A method attributed to Peters [4] and Belson [5], referred in this paper as the Peters–Belson (PB) method, first fits a linear regression model with the relevant covariates as independent variables to the majority (White) group. The estimated model is then used to predict the outcome (such as wages) for each minority (Black) group member as if the Black had been White with the same covariates. The difference between the mean predicted outcomes and the mean observed outcomes of the Black group is the estimate of the unexplained disparity. The partition follows by using the remaining part of the observed disparity after subtracting out the unexplained disparity as the explained disparity. The PB method (also called the Blinder–Oaxaca method) has been used in race and gender wage disparity studies [6–8]. The PB method was extended from continuous to binary outcomes using logistic regression to estimate gender disparity or discrimination in job promotion in legal cases along with obtaining confidence intervals and hypothesis tests of discrimination [8, 9]. Nayak and Gastwirth [10] further showed how the PB method can be used in the context of generalized linear interactive models. Similar extensions to binary outcomes were later proposed to partition the observed disparity for a binary outcome using logistic and probit regression models [11,12]. Bauer and Sinning [13], built on these extensions to apply the PB approach to several other nonlinear models: proportional odds model (an ordinal logistic regression), Poisson regression model, tobit model, and a truncated multiple linear regression model. Fortin et al. [14] provided a comprehensive review of the decomposition of the overall (total) disparity between the group averages related to the PB and Blinder–Oaxaca methods.

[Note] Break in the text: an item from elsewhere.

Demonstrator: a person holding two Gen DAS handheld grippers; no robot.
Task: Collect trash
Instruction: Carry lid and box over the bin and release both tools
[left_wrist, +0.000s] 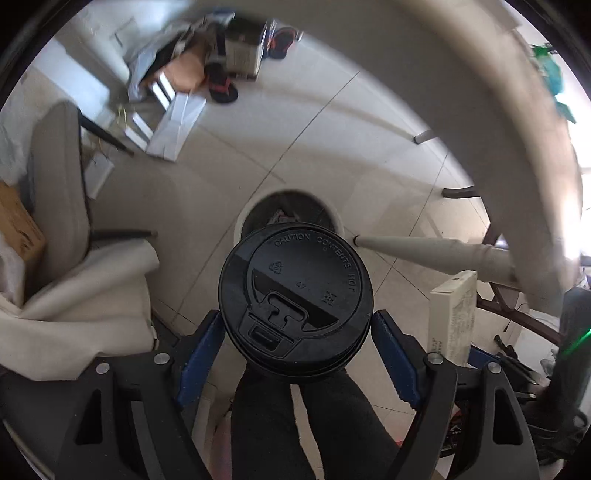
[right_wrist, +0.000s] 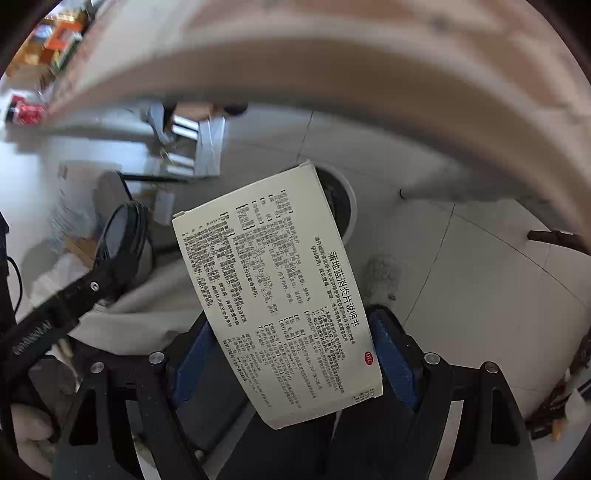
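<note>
Left gripper pinching lidded cup, right gripper pinching medicine box, both above trash bin, drop still left.

Both wrist views face down, sharing the floor bin.
</note>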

National household health surveys are useful data sources for studying disparities for a variety of health outcome measures because these surveys collect a rich set of social, economic, demographic, and health variables. Many national health survey samples are designed to oversample individuals from lower social economic groups or certain race/ethnicity minority groups that provide improved precision when estimating disparities. In the last 15 years, collection of detailed self-reported race/ethnicity including multiple race reporting by US government agencies [15] has allowed US national health surveys such as the National Health Interview Survey (NHIS) 2000–2012 and the National Health and Nutrition Examination Survey (NHANES) to provide more detailed race/ethnicity group identification that is used for understanding health disparities among more specific groups. A major purpose of this paper is to demonstrate the usefulness of these national health surveys to study health disparities for multiple race/ethnicity groups.

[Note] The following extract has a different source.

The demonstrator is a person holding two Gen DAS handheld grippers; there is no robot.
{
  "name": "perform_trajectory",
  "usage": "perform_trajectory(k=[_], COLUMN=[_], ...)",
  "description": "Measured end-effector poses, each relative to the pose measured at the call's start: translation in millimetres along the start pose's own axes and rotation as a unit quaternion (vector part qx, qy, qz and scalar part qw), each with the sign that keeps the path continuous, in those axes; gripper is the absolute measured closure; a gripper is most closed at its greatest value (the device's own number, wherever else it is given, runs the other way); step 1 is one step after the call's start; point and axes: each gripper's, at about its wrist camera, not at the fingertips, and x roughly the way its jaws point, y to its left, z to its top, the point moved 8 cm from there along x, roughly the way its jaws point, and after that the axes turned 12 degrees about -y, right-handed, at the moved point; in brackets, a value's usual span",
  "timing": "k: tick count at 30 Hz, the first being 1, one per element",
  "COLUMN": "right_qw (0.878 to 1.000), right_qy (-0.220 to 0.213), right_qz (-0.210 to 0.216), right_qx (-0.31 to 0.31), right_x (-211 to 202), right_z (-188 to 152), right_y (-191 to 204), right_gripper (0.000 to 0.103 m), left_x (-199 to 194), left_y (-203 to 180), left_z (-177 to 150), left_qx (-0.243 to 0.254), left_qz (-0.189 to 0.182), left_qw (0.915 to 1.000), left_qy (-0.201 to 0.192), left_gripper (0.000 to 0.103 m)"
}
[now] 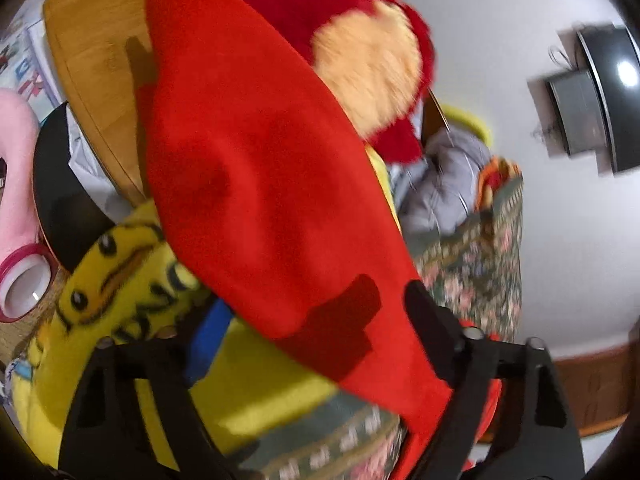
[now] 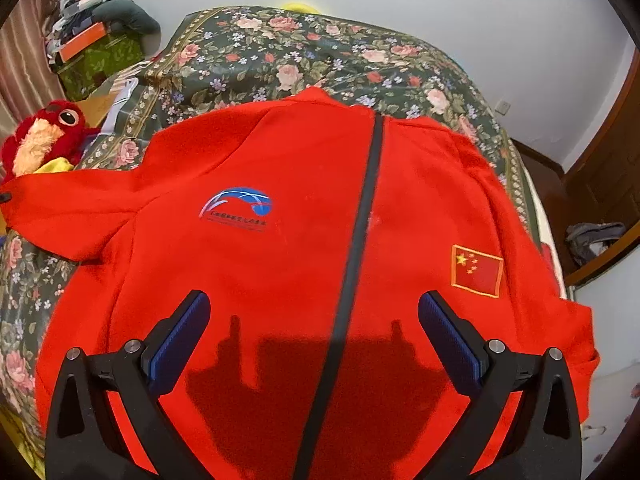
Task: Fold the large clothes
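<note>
Nearest my right gripper (image 2: 314,340) is the red jacket (image 2: 280,260), which lies spread front-up across the bed (image 2: 320,48); my right jaws stand wide apart above its lower front, holding nothing, their shadow falling on the cloth either side of the black zipper (image 2: 360,240). The jacket covers most of the floral bedspread, one sleeve (image 2: 68,208) reaching out toward the bed's edge on the left of this view. In the left wrist view that red sleeve (image 1: 260,184) fills the frame, lifted off the bed and running down into my left gripper (image 1: 320,320); one black finger (image 1: 424,312) presses against the cloth, the other is hidden behind the fabric, so the jaws appear closed on the sleeve, though the picture is blurred. Beneath the sleeve lies a yellow blanket (image 1: 120,280) with a duck-like face printed on it. Beyond it stands a red plush toy (image 1: 360,60) with a pale furry belly, seen also beside the sleeve from the right wrist. On the jacket's chest sit a flag patch (image 2: 477,270) and a blue round logo (image 2: 236,206), one either side of the zipper.
</note>
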Motion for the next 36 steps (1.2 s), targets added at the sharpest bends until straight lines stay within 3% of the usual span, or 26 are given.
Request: perform_trajectory(k=[2,8,11,13,18,22,27,32,36], right_qw=[1.000,0.999,0.998,0.997,0.995,0.994,0.991,0.993,0.994], right_qy=[-0.005,-0.012,-0.024,-0.031,-0.048,-0.063,-0.087,-0.094,-0.094], right_qz=[-0.012,-0.041,-0.059,-0.067,-0.071,-0.069,-0.076,-0.065,-0.059], right_qx=[-0.003,-0.011,-0.027,-0.038,-0.056,-0.059,-0.068,-0.042,-0.012], right_x=[-3,-17,-28,-36,-51,-62,-76,-92,-101], right_z=[0,-1,-4,-5,-9,-13,-13,-14,-20], right_y=[-7,-29,-39,-46,-59,-68,-87,-116,-134], right_gripper=[0.000,0.000,0.000,0.000,0.000,0.000,0.000,0.000,0.000], left_x=[5,-6,-20,-36,-74,-93,-93,-80,-62], left_y=[6,-8,-43,-80,-194,-288,-372,-421,-442], left_z=[9,17,18,19,-10,-63,-142,-230,-308], left_qx=[0.007,0.073,0.166,0.226,0.326,0.397,0.433,0.478,0.505], left_qz=[0.033,0.085,0.117,0.120,0.057,0.007,-0.058,-0.090,-0.112], left_qw=[0.9993,0.9919,0.9754,0.9602,0.9329,0.9035,0.8889,0.8674,0.8546], left_qy=[-0.014,-0.060,-0.084,-0.112,-0.141,-0.161,-0.138,-0.106,-0.052], left_gripper=[0.055,0.095,0.096,0.096,0.096,0.096,0.097,0.098,0.098])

An important consideration when analyzing data from national household surveys such as NHIS or NHANES is to properly account for the complex sample designs of the surveys. These types of sample designs usually involve stratified multistage geographically based cluster sampling that are cost efficient for conducting household surveys but typically inflate variances of estimators compared to simple random samples with the same sample sizes. For example, one needs to properly weight the observations to reflect oversampling, nonresponse, and poststratification adjustments. Fairlie [12] used national economic survey data and conducted sample-weighted binary logistic regression analyses to estimate disparities between Black and White people in rates of self-employment based on the PB approach. Graubard et al. [3] and Fairlie [12] provide analytic variance estimators of the PB disparity under logistic regression that account for the sample weighting and complex sample design of survey data. (In addition, Graubard et al. [3] consider the multiple linear regression case and Fairlie [12] examine the probit regression case for complex survey data.) Statistical software written in STATA (StataCorp LP, College Station, Texas, USA) [16] provides several procedures for estimating the PB (Blinder–Oaxaca) decomposition using the various linear and nonlinear regression models discussed earlier that also incorporate the sample weighting in the estimation and use leaving-one-out jackknife and bootstrap methods to estimate variances of disparities [17–19].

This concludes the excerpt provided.